- WHAT TO PRODUCE:
Look for the word "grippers" in the records, and copy each line where it appears.

- DATA FOR ANALYSIS:
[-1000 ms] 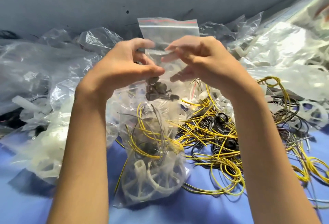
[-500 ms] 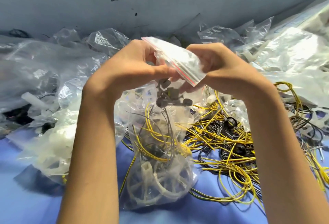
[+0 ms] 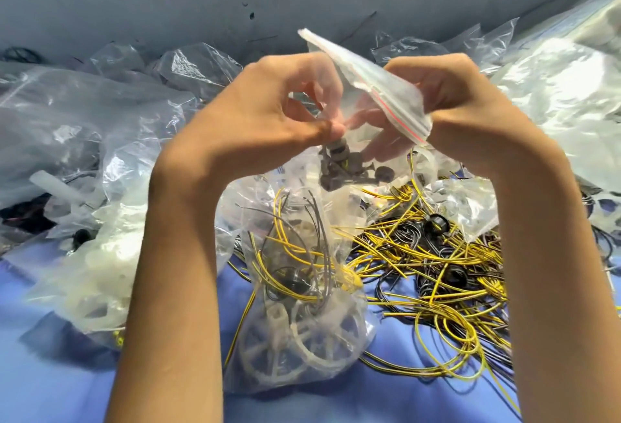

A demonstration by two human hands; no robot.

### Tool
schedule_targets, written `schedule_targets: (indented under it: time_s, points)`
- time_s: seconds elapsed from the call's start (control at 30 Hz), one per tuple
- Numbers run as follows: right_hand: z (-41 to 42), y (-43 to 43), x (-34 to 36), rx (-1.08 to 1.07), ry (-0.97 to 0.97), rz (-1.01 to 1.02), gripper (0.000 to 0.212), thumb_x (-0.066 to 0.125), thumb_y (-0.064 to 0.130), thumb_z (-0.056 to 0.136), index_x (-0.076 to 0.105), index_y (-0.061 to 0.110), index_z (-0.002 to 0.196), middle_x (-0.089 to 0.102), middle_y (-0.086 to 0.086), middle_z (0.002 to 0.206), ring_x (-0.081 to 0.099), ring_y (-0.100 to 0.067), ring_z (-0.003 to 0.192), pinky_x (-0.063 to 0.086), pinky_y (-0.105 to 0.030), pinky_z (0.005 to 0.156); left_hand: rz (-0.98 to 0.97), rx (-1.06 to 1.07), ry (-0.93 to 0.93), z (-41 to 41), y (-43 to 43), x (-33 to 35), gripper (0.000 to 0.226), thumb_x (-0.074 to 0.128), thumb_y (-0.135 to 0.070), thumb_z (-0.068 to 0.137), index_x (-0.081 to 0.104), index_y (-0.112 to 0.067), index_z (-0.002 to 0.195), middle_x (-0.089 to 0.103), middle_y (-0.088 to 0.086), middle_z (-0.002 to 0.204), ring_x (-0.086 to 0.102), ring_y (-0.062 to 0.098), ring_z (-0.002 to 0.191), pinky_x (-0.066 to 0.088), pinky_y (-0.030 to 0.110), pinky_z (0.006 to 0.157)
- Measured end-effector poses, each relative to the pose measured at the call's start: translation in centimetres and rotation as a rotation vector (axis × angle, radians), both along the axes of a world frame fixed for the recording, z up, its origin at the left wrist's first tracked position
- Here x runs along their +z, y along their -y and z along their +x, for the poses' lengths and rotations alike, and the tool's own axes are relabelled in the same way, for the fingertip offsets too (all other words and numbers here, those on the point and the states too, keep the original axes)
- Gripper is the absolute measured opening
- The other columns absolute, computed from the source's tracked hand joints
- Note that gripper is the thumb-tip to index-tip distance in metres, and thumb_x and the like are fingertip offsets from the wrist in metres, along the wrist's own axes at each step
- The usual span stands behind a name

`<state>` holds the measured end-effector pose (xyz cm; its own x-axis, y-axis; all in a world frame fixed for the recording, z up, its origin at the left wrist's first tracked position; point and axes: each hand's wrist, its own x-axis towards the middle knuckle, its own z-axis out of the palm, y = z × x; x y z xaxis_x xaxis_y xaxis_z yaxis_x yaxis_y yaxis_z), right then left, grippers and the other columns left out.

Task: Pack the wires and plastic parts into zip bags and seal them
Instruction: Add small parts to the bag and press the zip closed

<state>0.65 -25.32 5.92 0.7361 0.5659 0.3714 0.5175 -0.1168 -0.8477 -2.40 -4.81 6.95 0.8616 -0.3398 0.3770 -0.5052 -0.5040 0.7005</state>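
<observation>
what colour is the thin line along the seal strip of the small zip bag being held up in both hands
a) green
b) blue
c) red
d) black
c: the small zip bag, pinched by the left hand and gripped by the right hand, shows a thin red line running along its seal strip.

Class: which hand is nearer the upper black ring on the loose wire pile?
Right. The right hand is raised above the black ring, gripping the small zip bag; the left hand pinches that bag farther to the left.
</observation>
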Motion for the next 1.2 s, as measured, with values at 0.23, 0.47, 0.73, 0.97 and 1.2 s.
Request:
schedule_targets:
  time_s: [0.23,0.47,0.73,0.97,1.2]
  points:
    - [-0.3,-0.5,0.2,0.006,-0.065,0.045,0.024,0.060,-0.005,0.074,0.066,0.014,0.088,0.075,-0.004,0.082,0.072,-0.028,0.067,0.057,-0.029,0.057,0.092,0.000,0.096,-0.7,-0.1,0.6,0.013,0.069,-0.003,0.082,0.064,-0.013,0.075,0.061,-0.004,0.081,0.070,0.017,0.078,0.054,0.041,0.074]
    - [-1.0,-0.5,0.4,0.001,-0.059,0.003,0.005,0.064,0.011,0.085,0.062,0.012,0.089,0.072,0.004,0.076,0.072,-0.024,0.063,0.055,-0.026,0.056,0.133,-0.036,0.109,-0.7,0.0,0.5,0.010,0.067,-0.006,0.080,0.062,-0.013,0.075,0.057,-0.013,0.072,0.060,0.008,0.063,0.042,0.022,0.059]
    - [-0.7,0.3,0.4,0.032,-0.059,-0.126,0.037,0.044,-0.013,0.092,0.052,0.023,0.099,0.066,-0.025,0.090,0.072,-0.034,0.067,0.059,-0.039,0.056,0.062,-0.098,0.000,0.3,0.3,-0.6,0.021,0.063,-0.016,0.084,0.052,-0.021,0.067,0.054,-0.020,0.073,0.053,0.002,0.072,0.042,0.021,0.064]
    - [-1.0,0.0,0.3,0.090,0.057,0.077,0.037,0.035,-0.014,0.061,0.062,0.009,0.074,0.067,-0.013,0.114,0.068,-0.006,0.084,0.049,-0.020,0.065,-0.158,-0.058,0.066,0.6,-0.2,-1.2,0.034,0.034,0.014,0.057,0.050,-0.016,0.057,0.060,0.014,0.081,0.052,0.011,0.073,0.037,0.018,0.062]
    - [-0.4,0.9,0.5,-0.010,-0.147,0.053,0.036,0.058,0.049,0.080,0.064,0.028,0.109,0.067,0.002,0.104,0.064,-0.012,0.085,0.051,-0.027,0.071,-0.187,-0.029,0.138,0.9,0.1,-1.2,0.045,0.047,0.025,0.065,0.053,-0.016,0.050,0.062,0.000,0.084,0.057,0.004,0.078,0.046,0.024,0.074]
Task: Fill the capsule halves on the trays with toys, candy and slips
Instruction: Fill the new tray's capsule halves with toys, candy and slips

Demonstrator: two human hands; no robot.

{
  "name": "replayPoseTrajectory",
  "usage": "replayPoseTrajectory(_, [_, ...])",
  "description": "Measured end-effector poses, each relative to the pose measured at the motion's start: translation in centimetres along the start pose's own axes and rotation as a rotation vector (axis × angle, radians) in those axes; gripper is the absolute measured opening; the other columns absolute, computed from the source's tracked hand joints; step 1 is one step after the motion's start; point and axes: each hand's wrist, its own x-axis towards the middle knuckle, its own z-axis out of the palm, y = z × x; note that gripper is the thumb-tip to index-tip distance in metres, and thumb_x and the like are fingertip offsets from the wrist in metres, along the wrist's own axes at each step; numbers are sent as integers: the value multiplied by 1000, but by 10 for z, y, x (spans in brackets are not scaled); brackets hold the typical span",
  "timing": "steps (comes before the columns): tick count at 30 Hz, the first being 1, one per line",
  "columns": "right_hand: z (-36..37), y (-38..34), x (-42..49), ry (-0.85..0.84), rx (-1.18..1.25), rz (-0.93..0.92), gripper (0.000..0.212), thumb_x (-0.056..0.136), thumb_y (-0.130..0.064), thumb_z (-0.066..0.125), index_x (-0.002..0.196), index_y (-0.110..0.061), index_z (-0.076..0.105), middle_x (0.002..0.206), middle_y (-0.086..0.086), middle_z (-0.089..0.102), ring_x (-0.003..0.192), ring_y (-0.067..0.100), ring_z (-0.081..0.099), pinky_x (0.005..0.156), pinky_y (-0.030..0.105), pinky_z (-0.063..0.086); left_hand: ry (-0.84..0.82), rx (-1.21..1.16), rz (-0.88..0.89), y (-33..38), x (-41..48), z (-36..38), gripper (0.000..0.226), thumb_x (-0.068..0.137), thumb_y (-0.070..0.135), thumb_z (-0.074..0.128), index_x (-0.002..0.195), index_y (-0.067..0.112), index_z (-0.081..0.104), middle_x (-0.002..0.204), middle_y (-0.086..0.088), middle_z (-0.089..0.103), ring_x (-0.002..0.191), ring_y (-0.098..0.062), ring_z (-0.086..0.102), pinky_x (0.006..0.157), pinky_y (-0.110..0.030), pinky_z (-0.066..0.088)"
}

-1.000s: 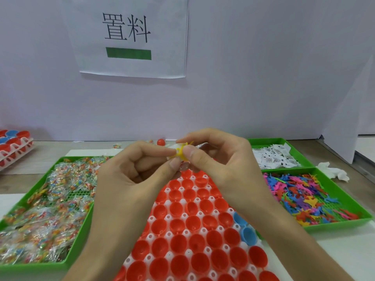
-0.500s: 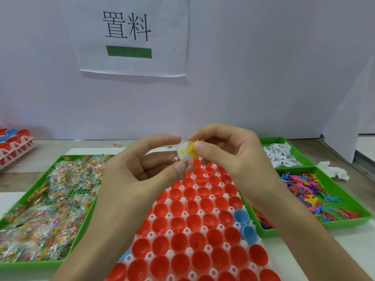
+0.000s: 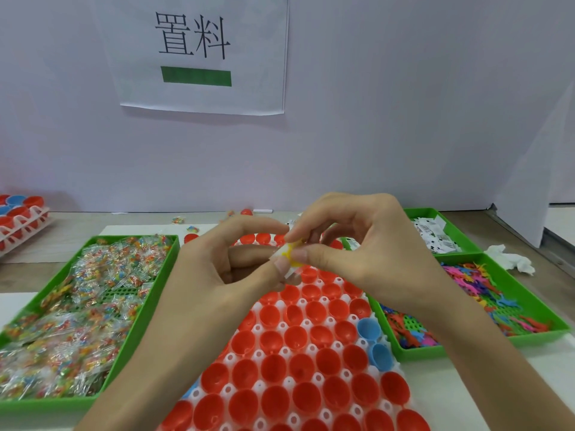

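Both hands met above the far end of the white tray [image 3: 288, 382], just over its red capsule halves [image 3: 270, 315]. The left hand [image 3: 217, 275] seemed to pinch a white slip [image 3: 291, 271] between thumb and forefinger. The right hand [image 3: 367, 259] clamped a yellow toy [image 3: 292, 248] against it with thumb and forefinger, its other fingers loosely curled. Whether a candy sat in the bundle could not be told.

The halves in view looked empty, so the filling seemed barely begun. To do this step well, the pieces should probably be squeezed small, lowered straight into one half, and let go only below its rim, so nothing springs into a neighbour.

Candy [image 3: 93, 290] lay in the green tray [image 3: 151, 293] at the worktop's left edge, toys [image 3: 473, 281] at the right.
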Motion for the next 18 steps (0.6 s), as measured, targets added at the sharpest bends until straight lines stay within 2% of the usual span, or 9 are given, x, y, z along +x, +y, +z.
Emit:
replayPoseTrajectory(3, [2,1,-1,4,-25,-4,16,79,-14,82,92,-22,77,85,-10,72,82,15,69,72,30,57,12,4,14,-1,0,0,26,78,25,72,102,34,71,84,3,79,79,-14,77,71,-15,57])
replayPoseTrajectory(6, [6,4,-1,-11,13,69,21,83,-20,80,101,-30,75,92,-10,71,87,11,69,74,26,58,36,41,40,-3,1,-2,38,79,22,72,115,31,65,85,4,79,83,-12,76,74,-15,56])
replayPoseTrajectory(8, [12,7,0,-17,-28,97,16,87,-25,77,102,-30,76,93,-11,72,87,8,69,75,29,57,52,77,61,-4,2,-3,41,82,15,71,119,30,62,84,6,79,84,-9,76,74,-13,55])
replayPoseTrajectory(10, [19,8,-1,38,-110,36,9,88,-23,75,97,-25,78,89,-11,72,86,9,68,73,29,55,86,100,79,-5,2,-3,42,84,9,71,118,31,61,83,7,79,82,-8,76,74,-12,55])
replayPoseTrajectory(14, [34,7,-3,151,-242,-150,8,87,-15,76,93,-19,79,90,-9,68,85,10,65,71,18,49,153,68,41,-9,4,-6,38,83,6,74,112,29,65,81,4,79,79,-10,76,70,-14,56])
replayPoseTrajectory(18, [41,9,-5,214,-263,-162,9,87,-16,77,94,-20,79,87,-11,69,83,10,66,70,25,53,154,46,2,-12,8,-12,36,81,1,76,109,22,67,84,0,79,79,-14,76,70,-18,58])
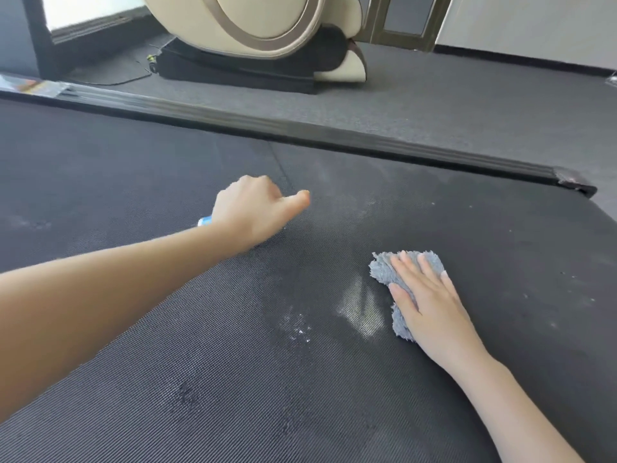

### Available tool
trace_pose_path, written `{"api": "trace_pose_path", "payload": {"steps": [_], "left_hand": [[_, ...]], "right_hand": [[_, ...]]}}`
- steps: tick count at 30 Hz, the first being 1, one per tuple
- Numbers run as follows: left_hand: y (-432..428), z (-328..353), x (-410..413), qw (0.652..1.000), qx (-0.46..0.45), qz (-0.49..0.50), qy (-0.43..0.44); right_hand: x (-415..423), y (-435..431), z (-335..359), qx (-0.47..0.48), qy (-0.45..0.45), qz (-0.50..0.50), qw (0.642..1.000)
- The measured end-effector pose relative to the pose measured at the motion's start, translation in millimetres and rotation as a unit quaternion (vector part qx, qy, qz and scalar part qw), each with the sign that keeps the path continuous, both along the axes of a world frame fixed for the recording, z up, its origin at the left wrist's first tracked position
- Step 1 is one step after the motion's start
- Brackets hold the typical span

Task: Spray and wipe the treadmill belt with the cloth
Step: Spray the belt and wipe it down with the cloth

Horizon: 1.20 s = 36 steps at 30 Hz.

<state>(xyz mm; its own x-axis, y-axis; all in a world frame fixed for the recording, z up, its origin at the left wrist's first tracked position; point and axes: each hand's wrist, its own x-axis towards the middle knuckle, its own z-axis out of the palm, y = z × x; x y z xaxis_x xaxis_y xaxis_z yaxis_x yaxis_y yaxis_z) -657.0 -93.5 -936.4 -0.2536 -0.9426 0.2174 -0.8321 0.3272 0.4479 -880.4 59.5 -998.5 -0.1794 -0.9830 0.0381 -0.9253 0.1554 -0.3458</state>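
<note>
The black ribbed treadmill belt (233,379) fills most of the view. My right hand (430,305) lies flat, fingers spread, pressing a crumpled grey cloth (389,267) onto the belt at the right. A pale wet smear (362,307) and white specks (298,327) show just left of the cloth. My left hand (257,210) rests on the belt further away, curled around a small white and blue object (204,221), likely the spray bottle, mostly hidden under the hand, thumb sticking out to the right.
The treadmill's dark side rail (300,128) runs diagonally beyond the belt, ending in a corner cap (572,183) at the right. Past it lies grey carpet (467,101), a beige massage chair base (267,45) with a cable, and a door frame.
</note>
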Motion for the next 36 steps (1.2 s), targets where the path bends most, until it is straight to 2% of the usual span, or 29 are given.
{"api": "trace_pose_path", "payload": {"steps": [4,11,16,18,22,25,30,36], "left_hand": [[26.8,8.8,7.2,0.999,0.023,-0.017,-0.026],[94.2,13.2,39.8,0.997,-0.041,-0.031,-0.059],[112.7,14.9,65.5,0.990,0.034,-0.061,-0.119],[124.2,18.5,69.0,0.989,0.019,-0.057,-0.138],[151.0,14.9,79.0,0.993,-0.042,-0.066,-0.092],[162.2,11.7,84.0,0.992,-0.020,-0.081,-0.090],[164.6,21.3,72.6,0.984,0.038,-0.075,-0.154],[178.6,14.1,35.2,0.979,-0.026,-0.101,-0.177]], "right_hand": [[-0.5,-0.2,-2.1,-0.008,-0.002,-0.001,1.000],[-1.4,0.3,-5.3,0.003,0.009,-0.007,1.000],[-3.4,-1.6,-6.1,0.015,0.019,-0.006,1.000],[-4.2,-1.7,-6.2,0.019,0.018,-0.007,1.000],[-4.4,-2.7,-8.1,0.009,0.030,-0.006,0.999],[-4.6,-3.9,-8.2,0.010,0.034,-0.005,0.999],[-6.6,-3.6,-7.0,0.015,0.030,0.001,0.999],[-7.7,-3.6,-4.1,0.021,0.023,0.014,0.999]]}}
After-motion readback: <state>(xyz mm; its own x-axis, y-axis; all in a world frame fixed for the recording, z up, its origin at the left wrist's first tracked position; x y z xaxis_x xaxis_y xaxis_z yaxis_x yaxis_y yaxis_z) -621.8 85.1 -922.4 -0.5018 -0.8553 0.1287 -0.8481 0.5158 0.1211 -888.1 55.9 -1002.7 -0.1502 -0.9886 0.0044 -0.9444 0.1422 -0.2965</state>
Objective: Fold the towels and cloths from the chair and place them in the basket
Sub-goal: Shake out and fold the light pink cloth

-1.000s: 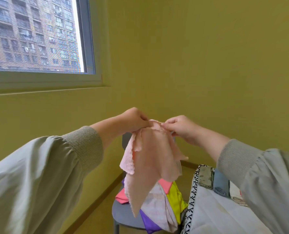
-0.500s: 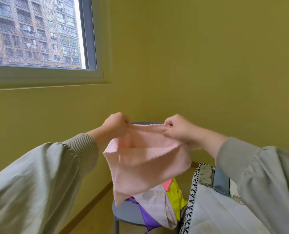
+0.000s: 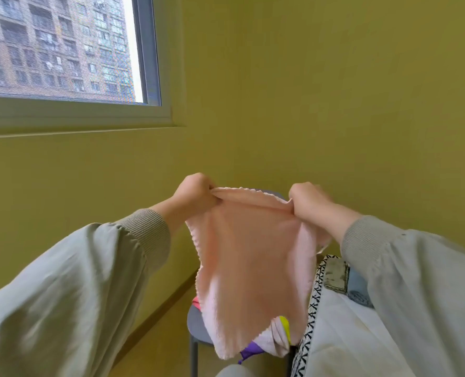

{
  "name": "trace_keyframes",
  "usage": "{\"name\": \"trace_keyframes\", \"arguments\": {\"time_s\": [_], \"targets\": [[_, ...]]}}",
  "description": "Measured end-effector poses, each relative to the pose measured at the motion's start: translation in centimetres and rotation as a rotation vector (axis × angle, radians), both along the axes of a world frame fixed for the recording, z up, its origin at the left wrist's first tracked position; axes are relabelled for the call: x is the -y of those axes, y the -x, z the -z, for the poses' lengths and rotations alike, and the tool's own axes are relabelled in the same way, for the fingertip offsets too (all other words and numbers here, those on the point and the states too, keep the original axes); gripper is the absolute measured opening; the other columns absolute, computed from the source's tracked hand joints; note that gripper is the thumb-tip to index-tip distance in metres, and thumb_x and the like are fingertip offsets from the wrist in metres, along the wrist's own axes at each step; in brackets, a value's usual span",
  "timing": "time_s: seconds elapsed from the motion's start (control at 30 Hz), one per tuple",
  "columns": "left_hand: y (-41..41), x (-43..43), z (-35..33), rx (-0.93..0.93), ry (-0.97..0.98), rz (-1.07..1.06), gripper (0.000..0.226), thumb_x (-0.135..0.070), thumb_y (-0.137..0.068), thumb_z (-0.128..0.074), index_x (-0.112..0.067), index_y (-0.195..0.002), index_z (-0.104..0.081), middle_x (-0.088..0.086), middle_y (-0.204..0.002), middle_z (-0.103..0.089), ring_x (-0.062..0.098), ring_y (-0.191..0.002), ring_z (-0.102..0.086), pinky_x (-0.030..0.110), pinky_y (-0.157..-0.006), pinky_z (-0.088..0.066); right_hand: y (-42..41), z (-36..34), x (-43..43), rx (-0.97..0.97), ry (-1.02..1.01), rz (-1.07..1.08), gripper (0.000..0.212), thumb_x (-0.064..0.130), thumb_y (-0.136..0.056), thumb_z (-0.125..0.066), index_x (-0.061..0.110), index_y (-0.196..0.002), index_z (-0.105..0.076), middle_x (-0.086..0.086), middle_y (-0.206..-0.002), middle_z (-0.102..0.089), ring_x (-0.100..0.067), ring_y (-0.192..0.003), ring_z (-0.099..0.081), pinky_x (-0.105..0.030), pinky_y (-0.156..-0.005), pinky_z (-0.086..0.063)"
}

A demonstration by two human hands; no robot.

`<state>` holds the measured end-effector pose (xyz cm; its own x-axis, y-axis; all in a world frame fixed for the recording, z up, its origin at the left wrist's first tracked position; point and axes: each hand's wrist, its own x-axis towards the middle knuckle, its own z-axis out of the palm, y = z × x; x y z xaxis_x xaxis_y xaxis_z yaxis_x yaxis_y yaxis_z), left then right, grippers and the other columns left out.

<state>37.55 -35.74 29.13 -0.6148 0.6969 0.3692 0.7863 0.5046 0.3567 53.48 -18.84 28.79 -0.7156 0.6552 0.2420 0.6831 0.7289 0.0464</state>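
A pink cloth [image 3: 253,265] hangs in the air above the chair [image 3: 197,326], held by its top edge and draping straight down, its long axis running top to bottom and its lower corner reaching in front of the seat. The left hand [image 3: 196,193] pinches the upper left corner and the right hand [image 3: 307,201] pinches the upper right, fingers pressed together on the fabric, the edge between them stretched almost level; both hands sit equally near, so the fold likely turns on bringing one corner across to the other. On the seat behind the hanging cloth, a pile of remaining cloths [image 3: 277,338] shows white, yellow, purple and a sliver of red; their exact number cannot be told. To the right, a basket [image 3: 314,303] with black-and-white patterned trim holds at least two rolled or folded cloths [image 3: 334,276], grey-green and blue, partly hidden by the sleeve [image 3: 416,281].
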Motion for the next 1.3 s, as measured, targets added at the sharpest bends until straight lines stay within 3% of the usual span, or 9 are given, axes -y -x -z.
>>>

- YOUR RESPONSE:
`<state>` holds the measured end-effector pose (xyz cm; its own x-axis, y-axis; all in a world frame fixed for the recording, z up, its origin at the left wrist's first tracked position; point and axes: each hand's wrist, its own x-axis towards the middle knuckle, its own z-axis out of the palm, y = z × x; x y z xaxis_x xaxis_y xaxis_z yaxis_x yaxis_y yaxis_z), right then left, grippers and the other columns left out.
`<state>` holds the measured end-effector pose (xyz cm; its own x-axis, y-axis; all in a world frame fixed for the recording, z up, its origin at the left wrist's first tracked position; point and axes: each hand's wrist, its own x-axis towards the middle knuckle, its own z-axis out of the palm, y = z × x; x y z xaxis_x xaxis_y xaxis_z yaxis_x yaxis_y yaxis_z), left then right, grippers and the other columns left out.

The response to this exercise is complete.